__WHAT THIS TASK INVOLVES__. Repeat each line of the listing exactly as written.

__DATASET EXCERPT__.
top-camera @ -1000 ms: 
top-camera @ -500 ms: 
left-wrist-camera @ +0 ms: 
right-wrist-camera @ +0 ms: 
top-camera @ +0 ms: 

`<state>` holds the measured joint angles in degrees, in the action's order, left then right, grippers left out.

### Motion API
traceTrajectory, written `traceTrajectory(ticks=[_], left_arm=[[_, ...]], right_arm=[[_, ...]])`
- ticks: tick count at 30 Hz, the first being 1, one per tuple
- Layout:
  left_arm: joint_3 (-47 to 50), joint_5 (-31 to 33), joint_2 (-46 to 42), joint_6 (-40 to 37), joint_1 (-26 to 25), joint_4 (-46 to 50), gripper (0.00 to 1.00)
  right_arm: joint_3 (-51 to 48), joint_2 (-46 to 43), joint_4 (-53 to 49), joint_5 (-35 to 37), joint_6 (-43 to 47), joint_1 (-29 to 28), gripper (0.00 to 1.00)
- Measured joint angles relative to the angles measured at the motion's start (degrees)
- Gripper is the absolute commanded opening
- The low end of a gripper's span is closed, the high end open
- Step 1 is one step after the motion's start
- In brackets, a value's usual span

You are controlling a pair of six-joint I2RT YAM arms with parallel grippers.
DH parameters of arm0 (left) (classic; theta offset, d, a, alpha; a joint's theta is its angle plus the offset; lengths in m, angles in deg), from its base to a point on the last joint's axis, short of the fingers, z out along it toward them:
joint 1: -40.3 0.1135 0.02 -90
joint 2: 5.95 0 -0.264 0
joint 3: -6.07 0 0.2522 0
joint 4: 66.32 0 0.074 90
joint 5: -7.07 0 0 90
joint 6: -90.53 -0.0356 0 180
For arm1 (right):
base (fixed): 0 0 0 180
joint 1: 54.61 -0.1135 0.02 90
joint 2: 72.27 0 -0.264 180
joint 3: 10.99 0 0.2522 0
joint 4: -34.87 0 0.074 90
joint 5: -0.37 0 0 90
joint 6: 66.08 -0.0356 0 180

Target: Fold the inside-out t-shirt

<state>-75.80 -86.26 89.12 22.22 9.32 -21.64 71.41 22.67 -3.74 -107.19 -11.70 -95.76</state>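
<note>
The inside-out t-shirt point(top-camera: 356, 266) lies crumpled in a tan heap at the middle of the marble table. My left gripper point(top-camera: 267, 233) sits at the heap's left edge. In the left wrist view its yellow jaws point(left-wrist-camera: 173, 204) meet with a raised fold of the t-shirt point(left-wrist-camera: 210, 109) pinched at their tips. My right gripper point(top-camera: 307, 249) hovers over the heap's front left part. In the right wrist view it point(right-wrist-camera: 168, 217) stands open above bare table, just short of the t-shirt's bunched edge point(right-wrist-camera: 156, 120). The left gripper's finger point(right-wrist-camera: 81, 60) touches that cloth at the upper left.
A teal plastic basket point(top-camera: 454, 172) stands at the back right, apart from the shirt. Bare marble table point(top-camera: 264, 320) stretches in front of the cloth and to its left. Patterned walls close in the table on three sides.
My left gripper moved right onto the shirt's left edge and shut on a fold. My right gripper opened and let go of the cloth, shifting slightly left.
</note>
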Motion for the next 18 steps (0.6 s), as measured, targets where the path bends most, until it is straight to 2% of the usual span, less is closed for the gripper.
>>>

__ANSWER TO THE PROBLEM__.
top-camera @ -1000 ms: 
top-camera @ -500 ms: 
left-wrist-camera @ +0 ms: 
right-wrist-camera @ +0 ms: 
top-camera @ +0 ms: 

`<state>` holds the measured joint angles in degrees, in the action's order, left then right, grippers left out.

### Motion API
traceTrajectory, written `traceTrajectory(ticks=[_], left_arm=[[_, ...]], right_arm=[[_, ...]])`
- ticks: tick count at 30 Hz, the first being 1, one per tuple
- Layout:
  left_arm: joint_3 (-47 to 50), joint_5 (-31 to 33), joint_2 (-46 to 42), joint_6 (-40 to 37), joint_1 (-26 to 25), joint_4 (-46 to 50), gripper (0.00 to 1.00)
  right_arm: joint_3 (-51 to 48), joint_2 (-46 to 43), joint_4 (-53 to 49), joint_5 (-35 to 37), joint_6 (-43 to 47), joint_1 (-29 to 28), gripper (0.00 to 1.00)
- Measured joint angles relative to the angles measured at the motion's start (degrees)
- Gripper is the absolute commanded opening
- The low end of a gripper's span is closed, the high end open
- Step 1 is one step after the motion's start
- In brackets, a value's usual span

You are controlling a pair of six-joint I2RT YAM arms with parallel grippers.
DH parameters of arm0 (left) (classic; theta offset, d, a, alpha; a joint's theta is its angle plus the offset; lengths in m, angles in deg), from its base to a point on the last joint's axis, short of the fingers, z out along it toward them:
joint 1: -40.3 0.1135 0.02 -90
joint 2: 5.95 0 -0.264 0
joint 3: -6.07 0 0.2522 0
joint 4: 66.32 0 0.074 90
joint 5: -7.07 0 0 90
joint 6: -90.53 -0.0356 0 180
For arm1 (right):
base (fixed): 0 0 0 180
joint 1: 54.61 -0.1135 0.02 90
joint 2: 72.27 0 -0.264 180
joint 3: 10.99 0 0.2522 0
joint 4: -34.87 0 0.074 90
joint 5: -0.37 0 0 90
joint 6: 66.08 -0.0356 0 180

Target: Fold the inside-out t-shirt

<state>-75.80 -86.26 89.12 22.22 9.32 -21.64 71.41 22.67 -3.74 -107.19 -11.70 -95.76</state>
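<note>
The inside-out t-shirt point(top-camera: 356, 266) lies crumpled in a tan heap at the middle of the marble table. My left gripper point(top-camera: 267, 233) sits at the heap's left edge. In the left wrist view its yellow jaws point(left-wrist-camera: 173, 204) meet with a raised fold of the t-shirt point(left-wrist-camera: 210, 109) pinched at their tips. My right gripper point(top-camera: 307, 249) hovers over the heap's front left part. In the right wrist view it point(right-wrist-camera: 168, 217) stands open above bare table, just short of the t-shirt's bunched edge point(right-wrist-camera: 156, 120). The left gripper's finger point(right-wrist-camera: 81, 60) touches that cloth at the upper left.
A teal plastic basket point(top-camera: 454, 172) stands at the back right, apart from the shirt. Bare marble table point(top-camera: 264, 320) stretches in front of the cloth and to its left. Patterned walls close in the table on three sides.
My left gripper moved right onto the shirt's left edge and shut on a fold. My right gripper opened and let go of the cloth, shifting slightly left.
</note>
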Motion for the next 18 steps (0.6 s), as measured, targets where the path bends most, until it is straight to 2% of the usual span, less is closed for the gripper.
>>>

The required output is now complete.